Assigned task —
Copy the entries exactly, through the "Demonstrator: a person" line.

── Task data ──

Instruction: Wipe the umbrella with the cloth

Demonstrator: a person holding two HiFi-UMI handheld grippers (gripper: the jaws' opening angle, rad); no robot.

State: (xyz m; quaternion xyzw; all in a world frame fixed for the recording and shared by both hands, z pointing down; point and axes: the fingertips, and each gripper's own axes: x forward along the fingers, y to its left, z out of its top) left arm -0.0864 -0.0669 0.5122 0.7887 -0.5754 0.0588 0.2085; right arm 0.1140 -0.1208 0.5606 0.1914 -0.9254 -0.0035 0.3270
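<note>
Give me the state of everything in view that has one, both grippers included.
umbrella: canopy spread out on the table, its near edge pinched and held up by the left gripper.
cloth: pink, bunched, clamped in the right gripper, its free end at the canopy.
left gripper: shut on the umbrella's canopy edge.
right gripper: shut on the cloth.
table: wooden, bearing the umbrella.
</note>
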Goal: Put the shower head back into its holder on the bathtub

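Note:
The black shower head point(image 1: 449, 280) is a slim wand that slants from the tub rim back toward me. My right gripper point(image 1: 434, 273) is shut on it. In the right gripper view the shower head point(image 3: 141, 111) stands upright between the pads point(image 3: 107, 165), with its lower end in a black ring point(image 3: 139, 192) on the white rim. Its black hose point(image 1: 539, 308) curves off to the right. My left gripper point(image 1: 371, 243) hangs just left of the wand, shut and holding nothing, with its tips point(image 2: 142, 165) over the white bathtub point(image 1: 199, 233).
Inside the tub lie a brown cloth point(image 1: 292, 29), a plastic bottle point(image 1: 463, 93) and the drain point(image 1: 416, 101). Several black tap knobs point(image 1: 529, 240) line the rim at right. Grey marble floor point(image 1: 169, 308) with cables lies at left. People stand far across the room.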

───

Solved exercise —
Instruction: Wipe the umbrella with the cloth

Demonstrator: a person holding two HiFi-UMI handheld grippers (gripper: the jaws' opening angle, rad); no robot.

Response complete; there is no more output.